(Task to complete): Make an exact reproduction of all the data.

- - - - - - -

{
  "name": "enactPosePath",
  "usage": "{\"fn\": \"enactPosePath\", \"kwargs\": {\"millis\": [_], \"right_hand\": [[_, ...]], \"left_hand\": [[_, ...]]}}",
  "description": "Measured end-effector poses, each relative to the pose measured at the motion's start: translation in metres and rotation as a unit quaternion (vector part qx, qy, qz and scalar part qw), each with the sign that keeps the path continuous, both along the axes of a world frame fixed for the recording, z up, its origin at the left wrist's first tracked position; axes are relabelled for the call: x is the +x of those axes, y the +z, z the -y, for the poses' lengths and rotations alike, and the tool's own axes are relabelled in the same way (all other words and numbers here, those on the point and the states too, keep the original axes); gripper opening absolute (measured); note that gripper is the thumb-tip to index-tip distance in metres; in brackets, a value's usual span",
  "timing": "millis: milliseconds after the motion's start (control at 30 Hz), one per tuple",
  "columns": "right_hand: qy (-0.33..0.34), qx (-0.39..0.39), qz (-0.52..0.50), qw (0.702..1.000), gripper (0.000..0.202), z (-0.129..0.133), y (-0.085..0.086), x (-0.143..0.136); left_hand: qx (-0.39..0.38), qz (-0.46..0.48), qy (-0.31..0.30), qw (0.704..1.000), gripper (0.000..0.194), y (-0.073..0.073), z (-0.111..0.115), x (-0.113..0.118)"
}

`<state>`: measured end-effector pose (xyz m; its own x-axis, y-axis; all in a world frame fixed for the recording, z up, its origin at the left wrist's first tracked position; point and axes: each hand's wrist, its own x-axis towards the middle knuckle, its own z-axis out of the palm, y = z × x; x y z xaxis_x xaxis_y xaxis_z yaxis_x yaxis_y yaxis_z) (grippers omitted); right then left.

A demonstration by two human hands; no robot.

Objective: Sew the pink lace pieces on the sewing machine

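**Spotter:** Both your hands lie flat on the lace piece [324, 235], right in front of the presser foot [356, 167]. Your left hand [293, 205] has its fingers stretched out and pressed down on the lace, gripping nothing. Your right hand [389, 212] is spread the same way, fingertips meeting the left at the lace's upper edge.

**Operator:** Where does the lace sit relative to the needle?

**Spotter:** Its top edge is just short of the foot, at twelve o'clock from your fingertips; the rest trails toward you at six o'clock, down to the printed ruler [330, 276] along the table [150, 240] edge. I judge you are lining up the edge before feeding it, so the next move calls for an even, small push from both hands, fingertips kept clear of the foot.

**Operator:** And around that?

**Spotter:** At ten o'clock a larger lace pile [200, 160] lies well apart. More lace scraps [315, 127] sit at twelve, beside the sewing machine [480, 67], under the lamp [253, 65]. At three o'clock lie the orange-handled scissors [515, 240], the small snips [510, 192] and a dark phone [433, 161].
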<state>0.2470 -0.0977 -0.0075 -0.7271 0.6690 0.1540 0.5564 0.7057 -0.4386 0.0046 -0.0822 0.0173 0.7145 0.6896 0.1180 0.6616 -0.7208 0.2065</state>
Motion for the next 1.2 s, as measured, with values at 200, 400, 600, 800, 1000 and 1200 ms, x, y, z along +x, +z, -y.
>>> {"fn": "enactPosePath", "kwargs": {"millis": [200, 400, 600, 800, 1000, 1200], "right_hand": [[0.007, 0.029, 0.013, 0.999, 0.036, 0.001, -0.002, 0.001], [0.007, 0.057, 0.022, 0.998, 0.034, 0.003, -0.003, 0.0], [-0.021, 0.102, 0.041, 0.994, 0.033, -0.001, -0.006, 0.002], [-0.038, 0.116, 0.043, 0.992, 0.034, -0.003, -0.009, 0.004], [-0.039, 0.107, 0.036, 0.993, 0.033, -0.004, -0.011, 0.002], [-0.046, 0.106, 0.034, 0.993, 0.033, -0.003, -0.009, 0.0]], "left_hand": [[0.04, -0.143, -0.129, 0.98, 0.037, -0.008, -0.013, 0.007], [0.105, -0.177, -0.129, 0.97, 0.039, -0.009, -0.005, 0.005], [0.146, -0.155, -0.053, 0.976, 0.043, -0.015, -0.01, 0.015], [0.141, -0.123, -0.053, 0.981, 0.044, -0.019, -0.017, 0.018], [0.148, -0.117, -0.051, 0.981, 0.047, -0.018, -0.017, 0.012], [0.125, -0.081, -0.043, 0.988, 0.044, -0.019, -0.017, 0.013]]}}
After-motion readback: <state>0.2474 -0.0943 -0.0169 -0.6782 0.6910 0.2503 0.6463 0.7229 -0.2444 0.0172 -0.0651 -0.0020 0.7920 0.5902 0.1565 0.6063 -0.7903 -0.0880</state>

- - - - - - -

(Response box):
{
  "name": "enactPosePath",
  "usage": "{\"fn\": \"enactPosePath\", \"kwargs\": {\"millis\": [_], \"right_hand\": [[_, ...]], \"left_hand\": [[_, ...]]}}",
  "description": "Measured end-effector poses, each relative to the pose measured at the motion's start: translation in metres and rotation as a unit quaternion (vector part qx, qy, qz and scalar part qw), each with the sign that keeps the path continuous, both along the axes of a world frame fixed for the recording, z up, its origin at the left wrist's first tracked position; axes are relabelled for the call: x is the +x of those axes, y the +z, z the -y, for the poses' lengths and rotations alike, and the tool's own axes are relabelled in the same way (all other words and numbers here, those on the point and the states too, keep the original axes); gripper opening absolute (measured); note that gripper is the thumb-tip to index-tip distance in metres; in brackets, a value's usual span",
  "timing": "millis: milliseconds after the motion's start (control at 30 Hz), one per tuple",
  "columns": "right_hand: qy (-0.33..0.34), qx (-0.39..0.39), qz (-0.52..0.50), qw (0.702..1.000), gripper (0.000..0.202), z (-0.129..0.133), y (-0.085..0.086), x (-0.143..0.136); left_hand: qx (-0.39..0.38), qz (-0.46..0.48), qy (-0.31..0.30), qw (0.704..1.000), gripper (0.000..0.194), y (-0.073..0.073), z (-0.111..0.115), x (-0.113..0.118)"
}

`<state>`: measured end-effector pose (xyz m; its own x-axis, y-axis; all in a world frame fixed for the recording, z up, its origin at the left wrist's first tracked position; point and axes: each hand's wrist, its own x-axis towards the middle knuckle, its own z-axis out of the palm, y = z × x; x y z xaxis_x xaxis_y xaxis_z yaxis_x yaxis_y yaxis_z) (grippers omitted); right then left.

A demonstration by two human hands; no robot.

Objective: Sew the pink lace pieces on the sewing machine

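**Spotter:** Both your hands lie flat on the lace piece [324, 235], right in front of the presser foot [356, 167]. Your left hand [293, 205] has its fingers stretched out and pressed down on the lace, gripping nothing. Your right hand [389, 212] is spread the same way, fingertips meeting the left at the lace's upper edge.

**Operator:** Where does the lace sit relative to the needle?

**Spotter:** Its top edge is just short of the foot, at twelve o'clock from your fingertips; the rest trails toward you at six o'clock, down to the printed ruler [330, 276] along the table [150, 240] edge. I judge you are lining up the edge before feeding it, so the next move calls for an even, small push from both hands, fingertips kept clear of the foot.

**Operator:** And around that?

**Spotter:** At ten o'clock a larger lace pile [200, 160] lies well apart. More lace scraps [315, 127] sit at twelve, beside the sewing machine [480, 67], under the lamp [253, 65]. At three o'clock lie the orange-handled scissors [515, 240], the small snips [510, 192] and a dark phone [433, 161].
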<state>0.2470 -0.0977 -0.0075 -0.7271 0.6690 0.1540 0.5564 0.7057 -0.4386 0.0046 -0.0822 0.0173 0.7145 0.6896 0.1180 0.6616 -0.7208 0.2065</state>
Motion for the next 1.2 s, as measured, with values at 200, 400, 600, 800, 1000 and 1200 ms, x, y, z along +x, +z, -y.
>>> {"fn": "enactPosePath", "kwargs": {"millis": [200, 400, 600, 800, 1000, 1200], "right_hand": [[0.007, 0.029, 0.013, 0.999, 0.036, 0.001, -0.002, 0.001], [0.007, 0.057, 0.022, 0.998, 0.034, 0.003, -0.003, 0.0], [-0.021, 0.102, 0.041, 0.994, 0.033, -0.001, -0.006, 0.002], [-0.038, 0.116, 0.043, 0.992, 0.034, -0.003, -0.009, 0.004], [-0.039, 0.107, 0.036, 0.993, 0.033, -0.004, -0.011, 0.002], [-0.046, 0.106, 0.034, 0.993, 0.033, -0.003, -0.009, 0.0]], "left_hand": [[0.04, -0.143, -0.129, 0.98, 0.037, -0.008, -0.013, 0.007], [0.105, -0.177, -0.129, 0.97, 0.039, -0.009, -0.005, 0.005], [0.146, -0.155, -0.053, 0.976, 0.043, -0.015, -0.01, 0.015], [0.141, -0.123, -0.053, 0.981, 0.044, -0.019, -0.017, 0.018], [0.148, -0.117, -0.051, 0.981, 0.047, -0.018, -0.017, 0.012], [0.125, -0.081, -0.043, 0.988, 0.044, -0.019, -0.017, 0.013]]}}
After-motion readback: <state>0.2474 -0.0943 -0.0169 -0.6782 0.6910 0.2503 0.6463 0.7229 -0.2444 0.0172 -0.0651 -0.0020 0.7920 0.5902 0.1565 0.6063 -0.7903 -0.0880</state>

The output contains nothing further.